Work to be completed: Work out how many lines in the data below contain "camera", and state that count with nothing added.

(Records for this task begins)

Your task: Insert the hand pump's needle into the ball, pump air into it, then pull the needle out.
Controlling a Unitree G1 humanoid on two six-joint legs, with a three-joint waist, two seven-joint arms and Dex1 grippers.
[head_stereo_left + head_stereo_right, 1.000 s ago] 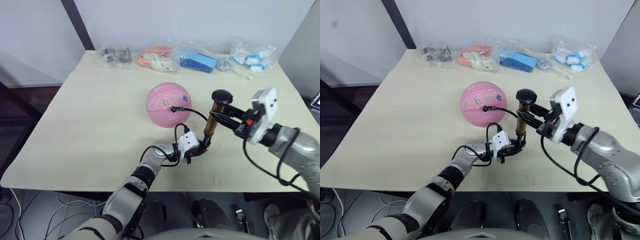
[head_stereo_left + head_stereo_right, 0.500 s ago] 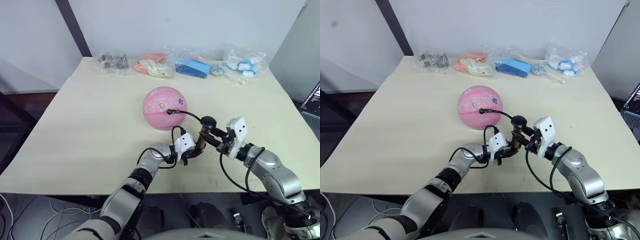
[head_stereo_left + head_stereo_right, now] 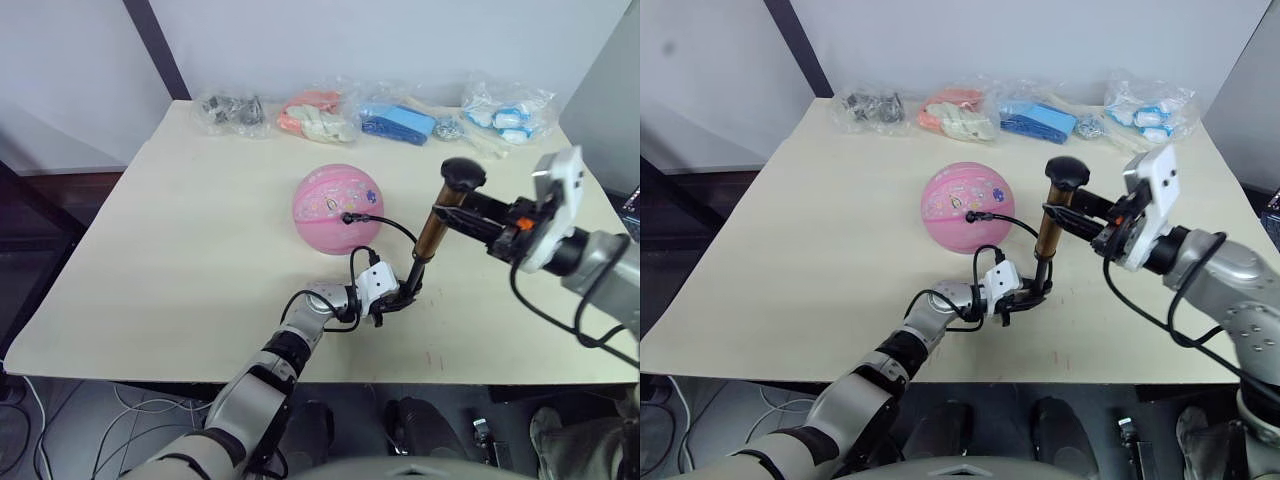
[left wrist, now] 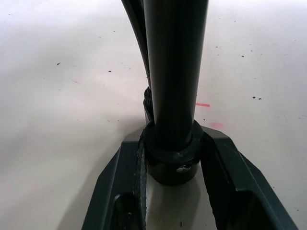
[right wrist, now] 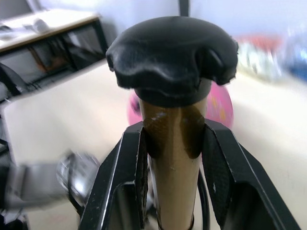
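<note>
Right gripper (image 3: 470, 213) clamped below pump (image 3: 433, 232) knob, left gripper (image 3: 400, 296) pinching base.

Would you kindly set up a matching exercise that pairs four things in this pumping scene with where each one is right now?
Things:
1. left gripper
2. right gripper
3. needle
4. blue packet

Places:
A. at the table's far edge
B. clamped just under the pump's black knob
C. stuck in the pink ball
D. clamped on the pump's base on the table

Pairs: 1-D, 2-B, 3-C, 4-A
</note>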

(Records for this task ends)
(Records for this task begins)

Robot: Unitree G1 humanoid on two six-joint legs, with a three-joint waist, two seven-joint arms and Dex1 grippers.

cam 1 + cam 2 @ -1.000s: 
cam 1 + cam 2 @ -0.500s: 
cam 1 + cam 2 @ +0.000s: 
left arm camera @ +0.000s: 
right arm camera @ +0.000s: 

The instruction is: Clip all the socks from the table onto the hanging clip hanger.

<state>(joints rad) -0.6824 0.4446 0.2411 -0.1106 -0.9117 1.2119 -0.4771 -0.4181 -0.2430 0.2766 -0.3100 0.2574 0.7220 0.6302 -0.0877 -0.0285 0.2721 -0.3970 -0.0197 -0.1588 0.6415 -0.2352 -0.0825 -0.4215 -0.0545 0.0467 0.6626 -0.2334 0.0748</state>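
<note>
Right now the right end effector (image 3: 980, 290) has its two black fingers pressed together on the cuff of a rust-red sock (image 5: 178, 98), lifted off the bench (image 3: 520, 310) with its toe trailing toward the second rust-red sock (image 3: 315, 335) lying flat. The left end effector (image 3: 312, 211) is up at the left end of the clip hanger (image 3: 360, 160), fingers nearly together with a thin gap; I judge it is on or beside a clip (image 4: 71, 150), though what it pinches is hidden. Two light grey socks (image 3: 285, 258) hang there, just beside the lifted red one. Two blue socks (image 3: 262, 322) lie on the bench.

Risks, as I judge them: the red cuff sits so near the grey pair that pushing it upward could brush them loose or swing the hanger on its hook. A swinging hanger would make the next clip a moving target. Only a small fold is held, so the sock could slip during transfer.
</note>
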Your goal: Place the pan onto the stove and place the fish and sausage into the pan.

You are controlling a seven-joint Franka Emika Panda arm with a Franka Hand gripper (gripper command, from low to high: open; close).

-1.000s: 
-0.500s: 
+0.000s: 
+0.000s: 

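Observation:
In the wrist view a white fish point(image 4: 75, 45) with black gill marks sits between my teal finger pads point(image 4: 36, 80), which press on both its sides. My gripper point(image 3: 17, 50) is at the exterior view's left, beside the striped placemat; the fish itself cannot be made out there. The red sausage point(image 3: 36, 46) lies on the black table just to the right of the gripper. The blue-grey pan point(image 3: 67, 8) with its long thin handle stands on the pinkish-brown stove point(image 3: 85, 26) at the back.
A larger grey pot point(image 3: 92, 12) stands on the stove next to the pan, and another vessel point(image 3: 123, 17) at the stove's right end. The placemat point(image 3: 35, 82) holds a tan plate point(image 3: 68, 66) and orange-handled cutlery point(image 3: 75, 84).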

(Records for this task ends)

Answer to this task: 2